Mitgliedsorganisationen des Paritätischen Landesverbandes Berlin nehmen in Bezug auf Angebote für inhaftierte und haftentlassene Eltern und ihre Kinder eine Vorreiter-Rolle ein. Diese Angebote gilt es weiter zu entwickeln und auszubauen. Darüber hinaus müssen die folgenden Rahmenbedingungen geschaffen werden:

• Wir brauchen einen familienorientierten Justizvollzug. Berlin sollte dem Beispiel Schleswig-Holsteins folgen, das als erstes Bundesland die Förderung des Erhalts der familiären und sozialen Bindungen der Gefangenen in seinem Strafvollzugsgesetz verankert hat.

• Sicherheitsmaßnahmen dürfen keinen Vorrang gegenüber dem Recht des Kindes auf Umgang mit seinen Eltern haben. Primäres Anliegen muss das Kindeswohl unter Berücksichtigung des öffentlichen Sicherheitsinteresses sein.

• Freiheitsstrafen für Eltern minderjähriger Kinder müssen weitestgehend vermieden werden. Stattdessen soll stets nach Möglichkeiten alternativer Sanktionen (z.B. gemeinnützige Arbeit) gesucht werden.

• Bei Eltern mit minderjährigen Kindern ist im Falle einer unumgänglichen Freiheitsstrafe bei der Auswahl der Haftanstalt zu beachten, dass ein direkter Kontakt zwischen Kindern und Eltern während der Dauer der Inhaftierung aufrechterhalten werden kann.

• Möglichkeiten der Lockerung sind zu nutzen, um inhaftierten Eltern die Teilnahme an besonderen Ereignissen ihrer Kinder zu ermöglichen.

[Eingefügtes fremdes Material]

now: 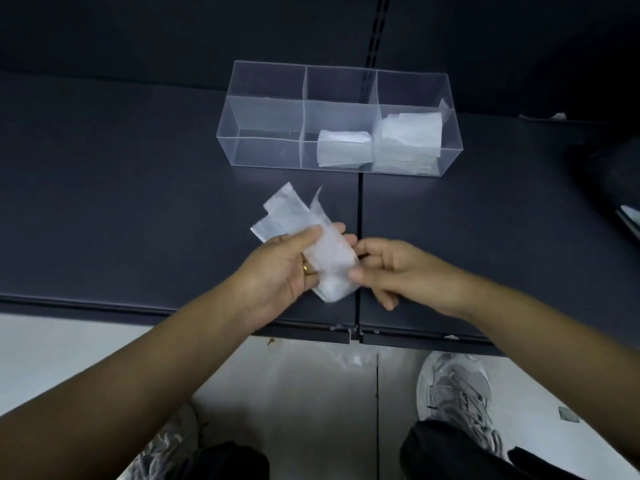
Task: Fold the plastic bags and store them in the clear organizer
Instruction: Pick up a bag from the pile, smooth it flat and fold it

• In allen Berliner Gefängnissen werden Ansprechpartner für die Angehörigen von Inhaftierten benötigt.

• Die Familienorientierung sollte Bestandteil der Vollzugsplanung sein.

• Alle Haftanstalten sollten über kinder- und familienfreundliche Besuchsbereiche verfügen. Grundlage hierfür sollte die Einführung verbindlicher Mindeststandards sein – so wie es in Sachsen bereits der Fall ist. Zur Ausstattung sollten altersgerechte Spielmöglichkeiten sowie benötigtes Equipment wie Babykost-Wärmer und Wickelkommoden gehören.

• Die Mitarbeitenden der Justizvollzugsanstalten müssen für die Belange der Angehörigen sensibilisiert werden.

• In allen Berliner Haftanstalten sollten Elterngruppen angeboten werden.

• Es sollte nach Möglichkeiten des Erlebens „normaler“ familiärer Situationen für Kinder und ihre inhaftierten Eltern gesucht werden (z.B. gemeinsames Essen oder Erledigen von Hausaufgaben).

• Für Familienangehörige sollten erweiterte Besuchsmöglichkeiten geschaffen werden, ohne dass diese zusätzlichen Kontakte als „Anerkennung für gutes Verhalten“ der/des betreffenden Inhaftierten gewährt werden.

• Die Kommunikation zwischen Kindern und deren inhaftierten Eltern ist zu fördern, einschließlich der Möglichkeit für Kinder, ihre Eltern via Telefon, Videokonferenzen und Skype zu kontaktieren.

 

Irina Meyer ist beim Paritätischen Wohlfahrtsverband Berlin Referentin für Straffälligen- und Opferhilfe, Schuldner- und allgemeine Sozialberatung.